Page 99 - Le Riflesione su San Giuseppe
P. 99
Varie sono le manifestazioni e dimostrazioni della Povertà, specie per noi religiosi. Ne riportiamo
alcune : la sobrietà (personale, comunitaria e istituzionale); la fraternità, attraverso la solidarietà e la
condivisione; la mitezza, fatta di umiltà, di pazienza e di rinuncia a rapporti di supremazia; il servizio
agli altri, cominciando dai più vicini.
Il lavoro è una di queste manifestazioni e dimostrazioni della Povertà. Al riguardo non c’è
bisogno di ragionamenti o dimostrazioni.
Non è fuori luogo ricordare il severo monito di San Paolo : “Chi non vuol lavorare neppure mangi”
(2 Ts 3,10). Tuttavia sono maggiormente significative le parole di Gesù : “Lavorate (è questo il primo
significato del verbo greco) non per il cibo che perisce, ma per il cibo che dura per la vita eterna” (Gv
6,27).
3. Alla scuola di San Giuseppe.
Il Vangelo mostra chiaramente che Gesù è nato, vissuto e morto povero. Particolarmente nei lunghi
anni passati a Nazaret con “i suoi genitori” (Lc 2,41) Gesù, mentre “cresceva in sapienza età e grazia
davanti a Dio e agli uomini”, “stava loro sottomesso” (Lc 2,51-52), vivendo in povertà e col lavoro.
Certamente la famiglia di Gesù, guidata da Giuseppe, era povera, benché non conosciamo lo stato
di questa povertà. Ce lo fa capire senza equivoci il Vangelo di Luca, che è tutto pervaso da una
teologia dei poveri e della povertà, specie quando nella presentazione di Gesù al tempio i suoi genitori
offrono “in sacrificio una coppia di tortore e di giovani colombi, come prescrive la Legge del Signore”
(Lc 2,24) : era questo il sacrificio dei poveri (cfr. Lv 12,8).
La povertà della Famiglia di Nazaret è manifestata e sostenuta col lavoro manuale di Giuseppe e
dello stesso Gesù alla scuola di Giuseppe. Infatti durante la vita pubblica Gesù, proprio in una sua
visita a Nazaret, è riconosciuto come “il carpentiere” (Mc 6,3) e come “il figlio del carpentiere” (Mt
13,55) nel Vangelo di Matteo, che dà speciale importanza a Giuseppe nella nascita e infanzia di Gesù.
Come figlio, Gesù ha ricevuto, imparato e vissuto alla scuola e a fianco di Giuseppe il lavoro manuale
durante la maggior parte degli anni della sua vita sulla terra.

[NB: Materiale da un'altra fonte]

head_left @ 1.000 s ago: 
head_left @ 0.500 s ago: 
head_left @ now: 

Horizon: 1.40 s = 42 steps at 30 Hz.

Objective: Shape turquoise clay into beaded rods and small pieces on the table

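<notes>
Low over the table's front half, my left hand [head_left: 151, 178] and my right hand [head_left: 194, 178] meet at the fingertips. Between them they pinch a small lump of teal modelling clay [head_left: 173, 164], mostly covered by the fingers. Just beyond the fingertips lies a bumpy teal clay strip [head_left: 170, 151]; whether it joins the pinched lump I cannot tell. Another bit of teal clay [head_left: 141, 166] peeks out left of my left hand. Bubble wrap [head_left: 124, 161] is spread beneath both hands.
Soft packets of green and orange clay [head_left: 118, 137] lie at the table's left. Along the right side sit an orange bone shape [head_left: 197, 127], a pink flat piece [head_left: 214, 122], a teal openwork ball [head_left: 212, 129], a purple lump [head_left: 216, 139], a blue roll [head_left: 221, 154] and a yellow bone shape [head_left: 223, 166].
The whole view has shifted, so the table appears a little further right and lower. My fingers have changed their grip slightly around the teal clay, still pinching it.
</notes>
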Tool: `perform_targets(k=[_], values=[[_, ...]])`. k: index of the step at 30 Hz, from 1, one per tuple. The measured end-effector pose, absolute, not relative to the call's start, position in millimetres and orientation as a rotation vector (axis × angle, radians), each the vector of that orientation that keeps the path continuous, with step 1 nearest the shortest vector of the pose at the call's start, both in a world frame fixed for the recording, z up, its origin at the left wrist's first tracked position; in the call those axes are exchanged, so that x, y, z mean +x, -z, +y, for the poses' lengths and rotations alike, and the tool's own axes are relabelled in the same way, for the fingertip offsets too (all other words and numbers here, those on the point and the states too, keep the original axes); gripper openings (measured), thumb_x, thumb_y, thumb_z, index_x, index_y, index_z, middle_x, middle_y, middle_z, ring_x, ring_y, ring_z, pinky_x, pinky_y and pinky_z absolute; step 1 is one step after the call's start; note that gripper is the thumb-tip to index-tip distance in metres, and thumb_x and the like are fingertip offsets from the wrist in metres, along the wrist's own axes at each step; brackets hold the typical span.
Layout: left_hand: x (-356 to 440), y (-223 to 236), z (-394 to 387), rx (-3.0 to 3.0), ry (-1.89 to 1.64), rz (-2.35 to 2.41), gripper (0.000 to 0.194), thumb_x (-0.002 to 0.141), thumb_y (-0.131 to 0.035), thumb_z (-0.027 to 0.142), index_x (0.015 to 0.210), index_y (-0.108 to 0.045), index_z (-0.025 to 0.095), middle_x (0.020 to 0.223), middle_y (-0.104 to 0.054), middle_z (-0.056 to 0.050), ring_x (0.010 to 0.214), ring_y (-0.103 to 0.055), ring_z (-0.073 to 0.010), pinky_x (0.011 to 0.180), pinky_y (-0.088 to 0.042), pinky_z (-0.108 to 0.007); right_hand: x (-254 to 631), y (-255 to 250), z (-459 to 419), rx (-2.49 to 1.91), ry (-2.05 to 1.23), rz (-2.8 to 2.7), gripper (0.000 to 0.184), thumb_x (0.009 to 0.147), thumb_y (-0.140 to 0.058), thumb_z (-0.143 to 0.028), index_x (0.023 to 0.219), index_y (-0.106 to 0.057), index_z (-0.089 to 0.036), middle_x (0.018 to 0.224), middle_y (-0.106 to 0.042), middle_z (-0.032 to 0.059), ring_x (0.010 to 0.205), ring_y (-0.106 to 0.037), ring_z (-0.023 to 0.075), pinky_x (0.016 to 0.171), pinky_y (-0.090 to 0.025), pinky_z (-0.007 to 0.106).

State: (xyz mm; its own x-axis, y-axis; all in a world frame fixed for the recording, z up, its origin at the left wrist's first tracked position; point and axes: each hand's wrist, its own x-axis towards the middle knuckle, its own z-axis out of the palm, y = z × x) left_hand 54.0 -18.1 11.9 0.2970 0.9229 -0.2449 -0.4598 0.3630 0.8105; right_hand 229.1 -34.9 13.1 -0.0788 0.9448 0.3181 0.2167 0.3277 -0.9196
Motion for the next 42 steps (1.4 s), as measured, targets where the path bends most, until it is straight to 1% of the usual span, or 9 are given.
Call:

Con San Giuseppe la povertà e il lavoro diventano parte e veicolo del mistero della redenzione e della
rivelazione cristiana (cfr. “Redemptoris Custos, specie ai nn. 22-24).
4. Per noi Oblati di San Giuseppe.
Anche per noi Oblati povertà e lavoro sono situazioni fondamentali di vita umana e religiosa; e nel
lavoro come manifestazione del Voto di Povertà abbiamo il nostro Patrono a modello straordinario
per figura, missione e vita, ma accessibile in concreto.
Secondo le nostre Regole (Costituzioni e Regolamento Generale).
Citiamo l’art. 29 delle Costituzioni : “Da veri poveri, gli Oblati di San Giuseppe si sentano impegnati
alla comune legge del lavoro, procurandosi così i mezzi per il loro sostentamento, per le loro opere e
per le necessità dei poveri”. Lasciamo alla riflessione personale e comunitaria le varie considerazioni
che se ne possono trarre.
Seguendo lo stesso art. 29 delle Costituzioni sulla “comune legge” del lavoro come dimostrazione di
povertà, terminiamo col pensiero fiducioso e consolante alla Provvidenza Divina : “ (Gli Oblati di
San Giuseppe) allontanino, però, da sé ogni eccessiva preoccupazione e si affidino alla Provvidenza
del Padre, come fece San Giuseppe che fu il Santo della Provvidenza”.